Had Don Stephen Senanayake been alive he would have been 95 yesterday. To use his own familiar phrase, actually, as a matter of fact, he was born on Oct. 20, 1884. By an ironic twist of Fate, this ardent crusader for temperance, first saw the light of day in the village of Botale, where his father Mudaliyar Don Spater Senanayake, owned broad acres of coconut and deep plumbago mines.

For some unaccountable reason, although Don Spater’s three sons had other names, they were all called “John”. The eldest D. C., the businessman, was “Colombo John”. The second, F. R., the barrister, was “London John” and the youngest, D. S., the engaging ruffian who loved to roam the jungles was known as “Kallay John”.

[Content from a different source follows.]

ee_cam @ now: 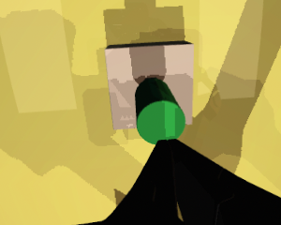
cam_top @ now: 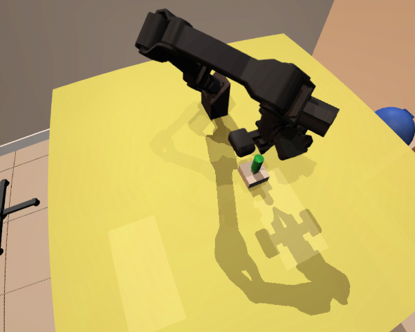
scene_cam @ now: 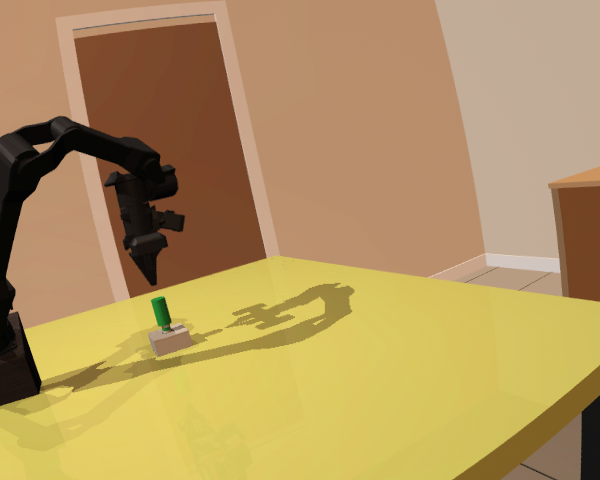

Though his two older brothers were always somewhere near the top of their classes at S. Thomas’ College, then at Mutwal, D. S. preferred wrestling, cricket and riding to reading, writing and arithmetic, and it so happened that he never passed a public examination.

Wooden spoonists in the academic sphere and those who have crashed in the recent “A” level examination have reason to take heart that eventually D. S. grew up to be one of the greatest men that Sri Lanka produced, so much so that European writers described him as the Abraham Lincoln of the East.

BACKWARD

D.S. was not unaware of his infirmities in the class room and it is said he often felt delighted that his distinguished and famous contemporary, Winston Churchill, had a similar dismal record. Churchill, historians say, spent three years in the Second Form at Harrow. When questioned about it, he had replied that he knew three times as much as his classmates knew.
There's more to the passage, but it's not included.